In the latest version of our barcode scanning app for Windows Phone we added a very basic notification and analytic system that allows us to send short messages to certain user groups (Trial, Paid, Region, etc) as well as track how each group is using the application. This is all done anonymously by generating one web request per day to see if there are any new messages to display and including basic use information as part of the request URL (similar to how Google Analytics work). Eventually I would like to polish the code a bit and release it for others to use, but for now it is a work in progress that is starting to generate some interesting use metrics like the chart on the right, which shows that over 75% of users have scanned less than 5 barcodes in total!
This week I finally got around to using Log Parser 2.2 to filter through the log files and create some meaningful data. Unfortunately about half of the total aggregate downloads occurred before this system was in place, so we are missing some data, but from the data we do have we can find interesting results like the fact that around 66% of users are never seen again after the first day, meaning they never opened the app again after the initial 24 hours. That means that out of all the downloads listed on the AppHub reports (about 7,000 in our case) only 1/3 of them used the app more than once.
I’ve heard this reported before, but as I started digging deeper into the stats it became more and more clear that you only have once shot at impressing users and turn them into avid fans. Our app is a bit unique in that it is a tool used for a specific purpose that probably doesn’t need to be opened ever day or even every week, but with about two months worth of data collected it is clear that there are a lot of users that download the app, open it, and then for one reason or another never return.
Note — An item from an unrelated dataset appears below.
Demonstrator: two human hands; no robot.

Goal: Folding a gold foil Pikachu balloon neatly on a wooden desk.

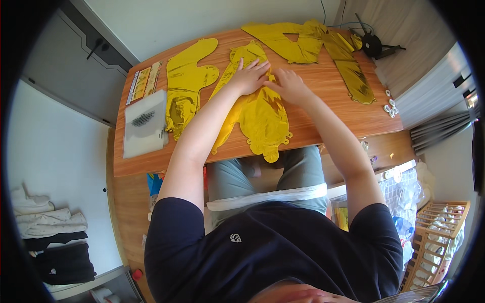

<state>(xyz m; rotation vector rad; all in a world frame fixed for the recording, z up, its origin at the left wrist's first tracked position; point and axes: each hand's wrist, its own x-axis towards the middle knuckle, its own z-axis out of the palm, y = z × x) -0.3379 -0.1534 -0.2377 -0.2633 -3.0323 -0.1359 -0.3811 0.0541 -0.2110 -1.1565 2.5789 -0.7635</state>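
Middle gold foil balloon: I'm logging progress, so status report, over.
Left hand spread on middle gold foil balloon; right hand at its edge, grip unclear. Balloon uninflated, wrinkled. Nothing else seen lying on it; second gold foil balloon to its left.

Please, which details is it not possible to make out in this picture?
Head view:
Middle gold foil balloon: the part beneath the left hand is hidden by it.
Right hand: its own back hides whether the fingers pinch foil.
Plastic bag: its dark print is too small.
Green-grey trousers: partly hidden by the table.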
This was most evident when we started running the numbers for daily active users. Our app has a pretty liberal trial policy (Unlimited free trial with no ads, just a nag screen), so I was not too surprised that the trial users out number the paid users, but what surprised me the most was seeing the daily active user breakdown of Paid vs Trial and New (aka initial app load) vs Returning. Below you will find a chart that outlines this data very well:
From this we can find that:
- Our daily user count has about doubled from around 60 a day to around 120 active users a day. This is lower than I would like, but not bad for a paid app with lots of free competitors.
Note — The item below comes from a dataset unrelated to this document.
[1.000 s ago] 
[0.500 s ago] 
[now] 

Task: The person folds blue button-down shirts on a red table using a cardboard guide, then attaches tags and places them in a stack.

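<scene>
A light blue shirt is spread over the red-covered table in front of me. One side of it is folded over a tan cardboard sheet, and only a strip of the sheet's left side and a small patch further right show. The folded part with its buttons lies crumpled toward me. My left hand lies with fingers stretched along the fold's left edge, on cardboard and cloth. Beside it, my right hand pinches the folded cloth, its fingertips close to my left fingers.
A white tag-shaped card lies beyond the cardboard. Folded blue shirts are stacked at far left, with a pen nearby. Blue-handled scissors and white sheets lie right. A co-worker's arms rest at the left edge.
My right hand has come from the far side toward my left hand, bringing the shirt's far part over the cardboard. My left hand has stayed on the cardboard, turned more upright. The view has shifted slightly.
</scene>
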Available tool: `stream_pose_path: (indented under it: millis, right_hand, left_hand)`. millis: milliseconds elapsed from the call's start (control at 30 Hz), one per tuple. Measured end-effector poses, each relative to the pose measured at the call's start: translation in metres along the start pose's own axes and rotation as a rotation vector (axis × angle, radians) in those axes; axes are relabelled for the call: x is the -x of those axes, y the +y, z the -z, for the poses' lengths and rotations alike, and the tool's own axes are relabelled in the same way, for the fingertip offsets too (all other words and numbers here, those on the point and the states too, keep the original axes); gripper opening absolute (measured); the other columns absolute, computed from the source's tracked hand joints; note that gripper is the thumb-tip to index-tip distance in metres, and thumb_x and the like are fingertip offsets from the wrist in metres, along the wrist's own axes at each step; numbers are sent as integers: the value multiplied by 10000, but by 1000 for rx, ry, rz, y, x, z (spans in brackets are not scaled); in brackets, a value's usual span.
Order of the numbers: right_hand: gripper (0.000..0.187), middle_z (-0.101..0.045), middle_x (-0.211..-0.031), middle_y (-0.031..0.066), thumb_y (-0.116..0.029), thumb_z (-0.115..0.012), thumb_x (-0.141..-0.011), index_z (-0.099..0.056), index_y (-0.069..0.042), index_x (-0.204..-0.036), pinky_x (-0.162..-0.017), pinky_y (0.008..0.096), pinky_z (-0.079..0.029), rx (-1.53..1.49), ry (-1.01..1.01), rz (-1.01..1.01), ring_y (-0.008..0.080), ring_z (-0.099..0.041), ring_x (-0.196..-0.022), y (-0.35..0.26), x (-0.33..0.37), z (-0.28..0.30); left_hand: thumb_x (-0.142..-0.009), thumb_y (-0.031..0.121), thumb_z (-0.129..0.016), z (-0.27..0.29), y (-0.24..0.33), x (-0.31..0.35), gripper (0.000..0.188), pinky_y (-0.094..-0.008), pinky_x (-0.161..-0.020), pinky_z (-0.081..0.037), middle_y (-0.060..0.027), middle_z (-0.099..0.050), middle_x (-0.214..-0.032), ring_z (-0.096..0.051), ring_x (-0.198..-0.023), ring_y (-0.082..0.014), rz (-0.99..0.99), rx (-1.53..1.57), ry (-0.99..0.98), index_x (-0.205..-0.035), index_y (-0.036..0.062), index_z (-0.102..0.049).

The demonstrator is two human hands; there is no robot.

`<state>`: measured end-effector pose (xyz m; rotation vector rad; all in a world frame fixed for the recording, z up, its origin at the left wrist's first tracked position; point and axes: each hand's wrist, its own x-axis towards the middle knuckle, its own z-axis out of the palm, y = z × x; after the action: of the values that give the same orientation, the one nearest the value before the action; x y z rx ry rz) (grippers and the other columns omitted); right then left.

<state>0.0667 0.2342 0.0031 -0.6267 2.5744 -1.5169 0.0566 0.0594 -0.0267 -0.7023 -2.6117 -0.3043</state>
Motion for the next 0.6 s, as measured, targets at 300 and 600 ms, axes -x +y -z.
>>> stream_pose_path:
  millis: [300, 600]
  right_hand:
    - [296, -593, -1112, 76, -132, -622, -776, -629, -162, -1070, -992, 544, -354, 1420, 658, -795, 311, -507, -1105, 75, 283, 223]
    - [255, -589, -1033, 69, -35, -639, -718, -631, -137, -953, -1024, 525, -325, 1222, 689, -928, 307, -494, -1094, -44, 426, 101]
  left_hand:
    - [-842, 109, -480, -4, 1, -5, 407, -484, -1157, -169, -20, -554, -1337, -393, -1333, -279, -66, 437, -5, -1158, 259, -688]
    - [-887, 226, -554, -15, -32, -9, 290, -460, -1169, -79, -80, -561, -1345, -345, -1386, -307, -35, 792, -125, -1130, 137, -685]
- Trial users out number Paid users by around 10 to 1. The top two segments for groups A and B (Light blue and purple) show that most of our daily users are either new trial users or returning trial users. I might be able to increase conversions by limiting the trial version more, but my best bet would be to improve the initial experience to entice more of the new users to stick around.
- The New – Paid group is a bit larger then I would have expected at around 5 to 10 users a day, but this might also be due to paid users re-installing the app after reloading their phone. We track users based on an installation timestamp, so if you uninstall the app and then reinstall it, you are essential a New user.
- Since there are about 2,000-3,000 downloads that occurred before we started tracking users, we called these Legacy users and tracked when they first upgraded and opened the app. You can see a spike when the new software was released, and then a steady stream of a few legacy users each day. It is a bit surprising that there are users that have not opened the app in almost two months, but this just shows that our app is not a daily use app.
I’d like to dig into the data a bit more and find the average timespan between app loads for each type of user, but so far this system has shown that we really need to polish our first run experience to try and capture more of the initial users.